The result is what the owner could actually extract from the business without harming it.
Why owner earnings is better than reported earnings
Earnings can be inflated by deferring capex. A company can cut maintenance capex to boost short-term earnings, but the business deteriorates. Owner earnings forces you to account for capex; cutting it is visible.
Works for all capital structures. Unlike net income (which is after interest), owner earnings work for both levered and unlevered companies. (If you want to compare to a levered peer, you’d need to subtract the tax-deductible interest separately.)
Emphasizes the owner perspective. It is conceptually clear: this is what you (the owner) can pull out of the business.
Example
A company reports:
- Net income: 100 million
- Depreciation and amortization: 30 million
- Capex: 35 million
- Increase in working capital: 5 million
- Owner earnings: 100 + 30 minus 35 minus 5 = 90 million
If the company has 100 million shares, owner earnings per share is 0.90. If a comparable earns 0.85 per share in owner earnings and trades at 20 dollars, this company at a 20 dollar price is trading at 22.2x owner earnings versus the comp at 23.5x—slightly cheaper.

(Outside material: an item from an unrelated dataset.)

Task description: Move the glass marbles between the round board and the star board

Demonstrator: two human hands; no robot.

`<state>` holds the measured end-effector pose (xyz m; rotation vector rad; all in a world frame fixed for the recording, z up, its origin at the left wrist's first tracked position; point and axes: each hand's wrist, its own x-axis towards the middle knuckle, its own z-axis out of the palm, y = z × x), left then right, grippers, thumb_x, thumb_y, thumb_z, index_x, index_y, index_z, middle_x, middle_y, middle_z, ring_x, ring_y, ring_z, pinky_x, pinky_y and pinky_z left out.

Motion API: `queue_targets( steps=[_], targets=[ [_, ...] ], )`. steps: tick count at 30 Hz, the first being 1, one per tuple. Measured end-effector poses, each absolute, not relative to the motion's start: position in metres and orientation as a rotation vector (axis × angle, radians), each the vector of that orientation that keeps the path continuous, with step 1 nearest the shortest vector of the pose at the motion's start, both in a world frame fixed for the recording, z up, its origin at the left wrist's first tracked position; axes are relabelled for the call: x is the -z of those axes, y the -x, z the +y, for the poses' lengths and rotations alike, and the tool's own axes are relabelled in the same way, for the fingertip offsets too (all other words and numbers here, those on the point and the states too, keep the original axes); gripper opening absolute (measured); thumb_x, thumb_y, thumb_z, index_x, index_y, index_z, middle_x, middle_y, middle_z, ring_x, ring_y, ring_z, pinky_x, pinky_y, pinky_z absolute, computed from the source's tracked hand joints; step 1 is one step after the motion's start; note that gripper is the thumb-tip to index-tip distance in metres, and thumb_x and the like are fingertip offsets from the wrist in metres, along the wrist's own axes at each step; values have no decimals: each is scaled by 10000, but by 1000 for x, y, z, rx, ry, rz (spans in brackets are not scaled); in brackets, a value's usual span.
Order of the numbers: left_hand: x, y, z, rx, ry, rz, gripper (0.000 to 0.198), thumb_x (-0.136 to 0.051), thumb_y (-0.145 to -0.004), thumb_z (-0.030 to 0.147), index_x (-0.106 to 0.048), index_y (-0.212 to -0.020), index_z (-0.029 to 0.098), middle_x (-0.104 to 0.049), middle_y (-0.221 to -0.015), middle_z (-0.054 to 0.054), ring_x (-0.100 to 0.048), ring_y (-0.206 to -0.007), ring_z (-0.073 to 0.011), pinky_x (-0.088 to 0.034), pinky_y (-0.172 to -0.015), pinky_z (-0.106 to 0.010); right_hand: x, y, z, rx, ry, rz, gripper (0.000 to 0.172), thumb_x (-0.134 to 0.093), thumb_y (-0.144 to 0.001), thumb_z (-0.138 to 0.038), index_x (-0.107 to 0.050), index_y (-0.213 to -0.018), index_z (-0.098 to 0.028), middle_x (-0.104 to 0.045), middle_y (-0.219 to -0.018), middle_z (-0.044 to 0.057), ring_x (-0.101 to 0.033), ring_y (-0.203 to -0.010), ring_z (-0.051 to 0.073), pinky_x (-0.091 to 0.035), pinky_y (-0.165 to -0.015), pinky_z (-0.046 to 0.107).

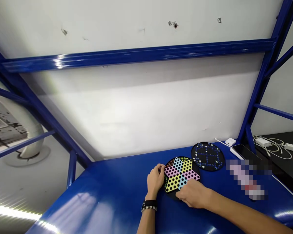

Owner earnings vs. earnings per share
Reported EPS might be 1.00 (net income 100 million divided by 100 million shares), but owner earnings per share is 0.90. This is important: the company is generating less cash to owners than reported earnings suggest.
Conversely, a company with high depreciation (mature, capital-depreciated assets) might have low reported earnings but high owner earnings.
Owner earnings in valuation
Buffett’s approach. Buffett often values companies using owner earnings capitalization: take normalized owner earnings and divide by a reasonable capitalization rate (cost of equity). This is simpler than full DCF.
Owner value = Normalized owner earnings / Cost of equity
Or with growth:
Owner value = Owner earnings × (1 + growth) / (Cost of equity minus growth)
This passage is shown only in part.